A step up from a regular pedometer is the FitBit Ultra (approximately $100). This device allows you to track your steps, and also includes an altimeter which measures distance you are climbing stairs or hiking. This device is to be worn near the waist and clips to the clothing, and provides an estimate of calories burned rather than measuring them.
The Bodybugg ($179-249), also sold privately as BodyMedia FIT Armbands ($149-$199), is to be worn continuously on the upper left arm to pull the data. This product uses multiple physiological sensors to collect the information necessary in estimating calorie expenditure. These sensors measure motion and physical exertion, heat from body, galvanic skin response (sweat), skin temperature, and are combined with the wearer’s specific body parameters (age, height, weight, and gender).
The purpose of the tool is to record how long the user has exercised, how many calories they have burned, in comparison to how much food was consumed, and if they reached their daily target. The online program (which is an additional monthly fee) allows you to track nutrition and calories in comparison with activity.
Gadgets designed specifically for running include the Nike Sportband/Fuelband ($59-$149) tracks your route and speed while the Adidas miCoach Pacer ($140) offers real-time coaching and post-workout feedback to help you keep the right pace, as well as distance, heart rate, and calories burned. One drawback is that three devices are required for this information: armband, chest-strap, and a clip-on shoe sensor.
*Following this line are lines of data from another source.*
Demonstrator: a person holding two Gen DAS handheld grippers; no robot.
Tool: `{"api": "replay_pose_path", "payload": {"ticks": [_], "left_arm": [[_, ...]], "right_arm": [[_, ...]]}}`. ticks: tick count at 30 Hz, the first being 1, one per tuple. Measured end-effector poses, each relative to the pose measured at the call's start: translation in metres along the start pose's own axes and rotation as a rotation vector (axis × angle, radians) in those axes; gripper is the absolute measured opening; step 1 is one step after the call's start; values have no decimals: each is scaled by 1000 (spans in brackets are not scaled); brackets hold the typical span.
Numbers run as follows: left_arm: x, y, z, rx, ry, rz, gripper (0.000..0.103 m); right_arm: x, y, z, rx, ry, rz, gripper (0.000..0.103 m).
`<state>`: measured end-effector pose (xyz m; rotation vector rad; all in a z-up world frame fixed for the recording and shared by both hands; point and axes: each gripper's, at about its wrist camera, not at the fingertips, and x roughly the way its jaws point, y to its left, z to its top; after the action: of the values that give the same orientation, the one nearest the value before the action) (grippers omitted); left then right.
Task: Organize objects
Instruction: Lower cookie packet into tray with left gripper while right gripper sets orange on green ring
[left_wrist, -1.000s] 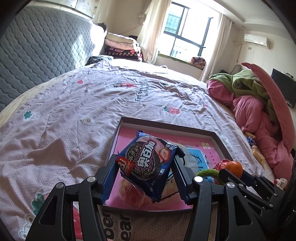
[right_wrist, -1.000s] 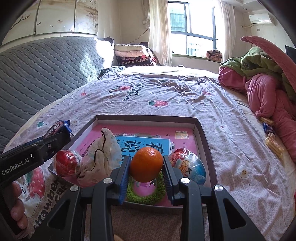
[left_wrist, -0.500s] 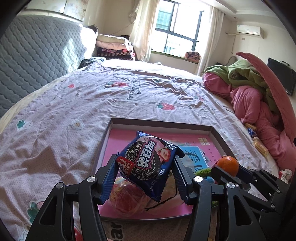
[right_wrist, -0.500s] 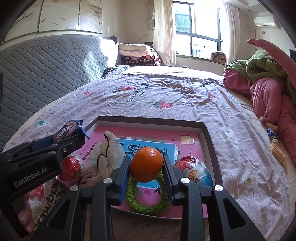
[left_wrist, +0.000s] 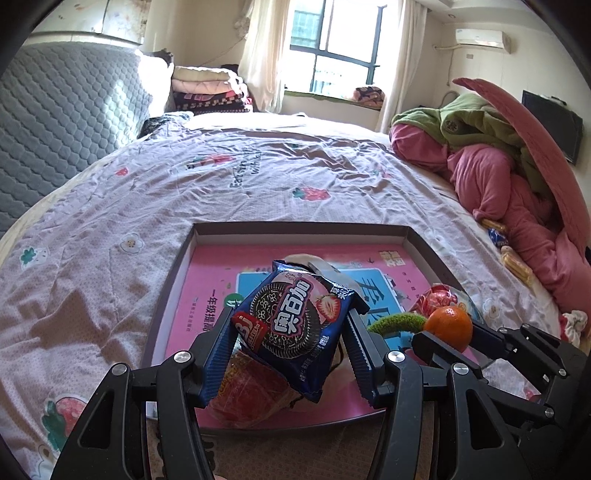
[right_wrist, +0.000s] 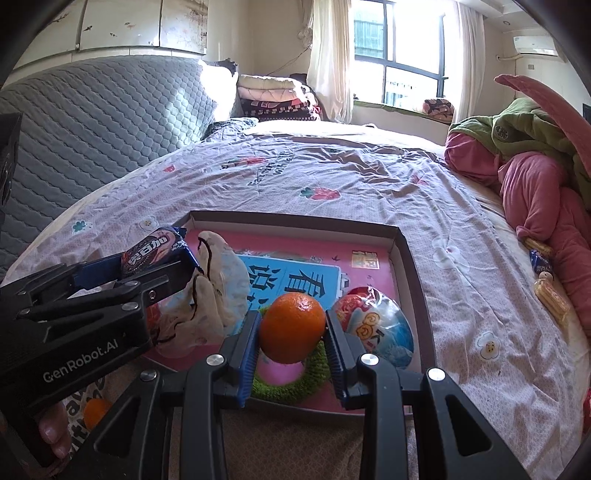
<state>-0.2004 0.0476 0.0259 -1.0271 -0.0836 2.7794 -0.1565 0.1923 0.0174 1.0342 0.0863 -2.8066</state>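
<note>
My left gripper (left_wrist: 291, 332) is shut on a blue Oreo cookie packet (left_wrist: 295, 325) and holds it above the near left part of a shallow brown box (left_wrist: 295, 228) with a pink book lining its floor. My right gripper (right_wrist: 291, 326) is shut on an orange (right_wrist: 291, 326) and holds it above a green fuzzy ring (right_wrist: 295, 380) in the box's near right part. The box (right_wrist: 406, 258) also holds a white cloth pouch (right_wrist: 218, 291), a red wrapped ball (left_wrist: 255, 391) and a foil snack bag (right_wrist: 373, 325).
The box lies on a bed with a pink floral sheet (left_wrist: 110, 236). A grey quilted headboard (right_wrist: 92, 125) stands left. Pink and green bedding (right_wrist: 535, 177) is piled right, with small snack packets (right_wrist: 546, 277) beside it. A second orange (right_wrist: 94, 411) lies near left.
Both grippers have moved forward over the box with their loads. The left gripper shifted right, so the packet now hangs over the white pouch and red ball.
</note>
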Motion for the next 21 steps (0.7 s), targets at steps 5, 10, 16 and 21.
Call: {"api": "replay_pose_path", "payload": {"ticks": [5,10,16,21], "left_arm": [[7,-6,-3,26,26,-2,59],[9,-11,-6,72,24,15,59],[13,-18,-9,131,32,28,59],[16,-20,-10,131,49,21,59]], "right_arm": [[3,-3,-5,-22,22,1,34],[5,-2,-8,-36,38,8,34],[11,0,-12,-52,65,-3,34],[13,-2,-15,-50,78,-6,34]]}}
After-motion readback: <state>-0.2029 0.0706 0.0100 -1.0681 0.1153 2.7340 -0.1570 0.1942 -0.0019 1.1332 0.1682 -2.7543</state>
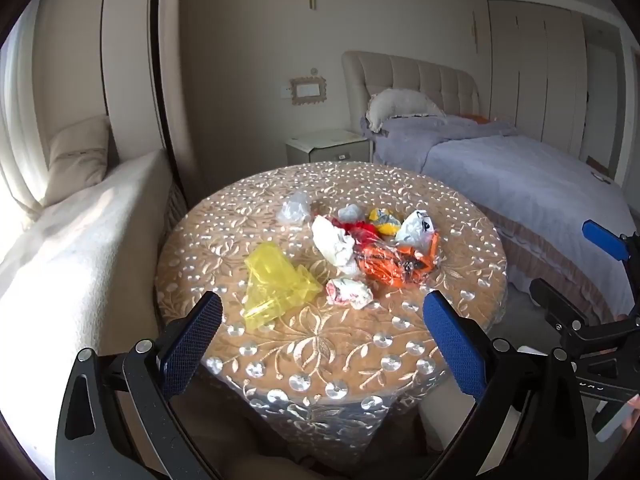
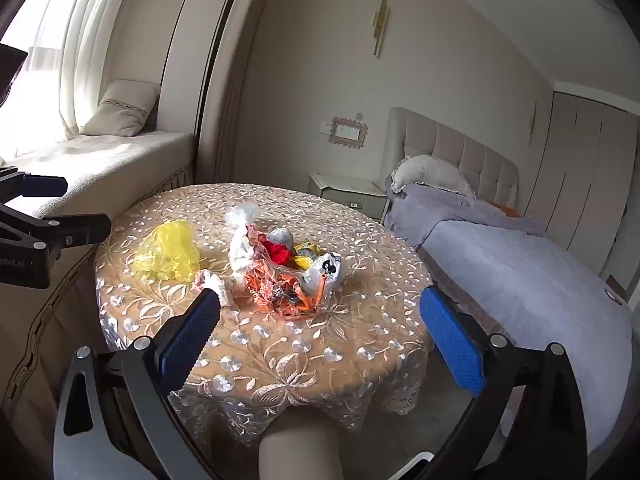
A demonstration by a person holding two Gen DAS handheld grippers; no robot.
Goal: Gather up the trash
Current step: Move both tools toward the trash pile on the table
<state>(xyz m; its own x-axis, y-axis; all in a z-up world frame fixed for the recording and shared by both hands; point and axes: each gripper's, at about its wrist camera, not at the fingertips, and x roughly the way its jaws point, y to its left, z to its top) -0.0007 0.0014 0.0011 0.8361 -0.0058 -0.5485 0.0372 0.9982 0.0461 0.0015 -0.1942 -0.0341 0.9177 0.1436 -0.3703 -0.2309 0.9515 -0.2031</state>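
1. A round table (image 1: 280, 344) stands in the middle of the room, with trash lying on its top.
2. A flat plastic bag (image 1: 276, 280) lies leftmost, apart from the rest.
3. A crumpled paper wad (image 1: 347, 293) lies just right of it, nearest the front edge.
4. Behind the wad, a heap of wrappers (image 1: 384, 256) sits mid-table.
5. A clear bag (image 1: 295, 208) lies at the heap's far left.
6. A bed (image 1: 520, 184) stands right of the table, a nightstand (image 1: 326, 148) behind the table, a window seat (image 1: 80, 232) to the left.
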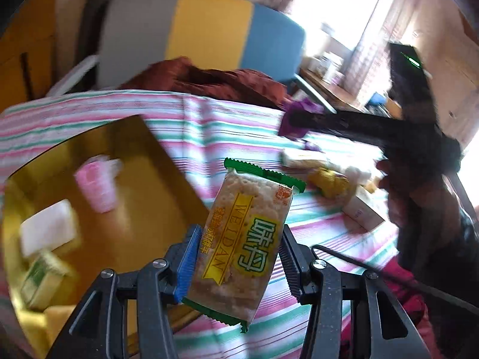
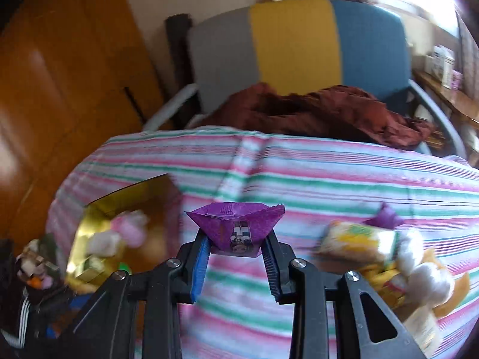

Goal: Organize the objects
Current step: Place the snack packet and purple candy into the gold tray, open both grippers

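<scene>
The left gripper [image 1: 236, 263] is clamping a cracker packet [image 1: 244, 239] across its short width, jaws narrowed to the pack, so the long body is standing up out of the fingers and tilting toward one o'clock. Held by the lower half, the packet is hanging clear of the striped cloth on the worktop [image 1: 227, 131], which probably suits carrying it over a rim rather than sliding it.

In the right wrist view, the right gripper [image 2: 236, 248] is pinching a small purple wrapped sweet [image 2: 236, 227] at its base, jaws pulled in tight against its sides; the flared top is splaying above the fingertips, free of the cloth.

At about nine o'clock of the left gripper, a gold tray [image 1: 155, 161] is already holding a pink wrapped item [image 1: 97, 187], a white block [image 1: 48, 227] and a green-and-white pack [image 1: 42, 278], so it appears to be the collecting place, and both held snacks are likely bound there.

At three o'clock of the right gripper, a loose heap of snacks [image 2: 386, 254] is lying unsorted on the cloth.

Farther off, at twelve o'clock, a rust-brown garment [image 2: 323, 110] is bunching on a grey, yellow and blue chair [image 2: 296, 42].
</scene>
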Demonstrator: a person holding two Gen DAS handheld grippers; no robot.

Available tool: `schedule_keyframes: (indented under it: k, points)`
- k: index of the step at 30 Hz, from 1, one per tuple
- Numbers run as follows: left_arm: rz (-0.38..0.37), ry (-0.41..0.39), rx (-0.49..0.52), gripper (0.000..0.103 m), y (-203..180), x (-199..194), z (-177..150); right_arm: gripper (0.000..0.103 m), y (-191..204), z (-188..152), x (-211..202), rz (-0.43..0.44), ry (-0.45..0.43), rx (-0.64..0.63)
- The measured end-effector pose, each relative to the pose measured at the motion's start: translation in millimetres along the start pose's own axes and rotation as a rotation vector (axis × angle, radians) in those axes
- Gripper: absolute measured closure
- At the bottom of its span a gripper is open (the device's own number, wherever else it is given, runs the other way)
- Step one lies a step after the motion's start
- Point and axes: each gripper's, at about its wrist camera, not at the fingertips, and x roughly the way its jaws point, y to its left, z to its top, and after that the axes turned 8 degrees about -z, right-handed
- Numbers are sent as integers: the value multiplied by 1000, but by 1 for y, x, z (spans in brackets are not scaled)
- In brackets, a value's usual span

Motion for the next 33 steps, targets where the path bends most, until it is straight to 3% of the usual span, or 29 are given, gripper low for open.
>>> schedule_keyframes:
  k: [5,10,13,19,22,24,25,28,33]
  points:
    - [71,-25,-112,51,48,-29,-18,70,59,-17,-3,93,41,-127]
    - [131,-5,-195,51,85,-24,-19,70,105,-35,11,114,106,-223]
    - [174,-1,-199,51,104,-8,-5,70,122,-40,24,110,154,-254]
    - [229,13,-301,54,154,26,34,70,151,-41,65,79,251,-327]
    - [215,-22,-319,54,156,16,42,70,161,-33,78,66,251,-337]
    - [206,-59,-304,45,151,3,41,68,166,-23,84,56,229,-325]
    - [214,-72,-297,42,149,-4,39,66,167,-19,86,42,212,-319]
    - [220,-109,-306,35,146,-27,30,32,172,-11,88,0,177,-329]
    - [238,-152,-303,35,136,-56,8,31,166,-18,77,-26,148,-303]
Personally I am fond of using a Polar Heart Rate Monitor. Polar has numerous models based on what your goals are, with several add-on options. Whether you want to get active, improve fitness, or improve performance, the website is helpful in helping you navigate through to find the perfect model for you. There are several styles of comfortable chest straps, but the watch is where all of the technology is. Cost begins around $50 for a basic model, and increases to well over $200 for models that include a Garmin GPS, cadence sensors, and more detailed information regarding your training.
If you choose to use any of these tools to help with your conditioning and/or weight loss goals, just remember that these are monitoring devices. Becoming obsessed with number-monitoring is not necessary to achieve results. Having more information about your body as you train is powerful, and will help you learn how to push yourself appropriately and see better results in less time.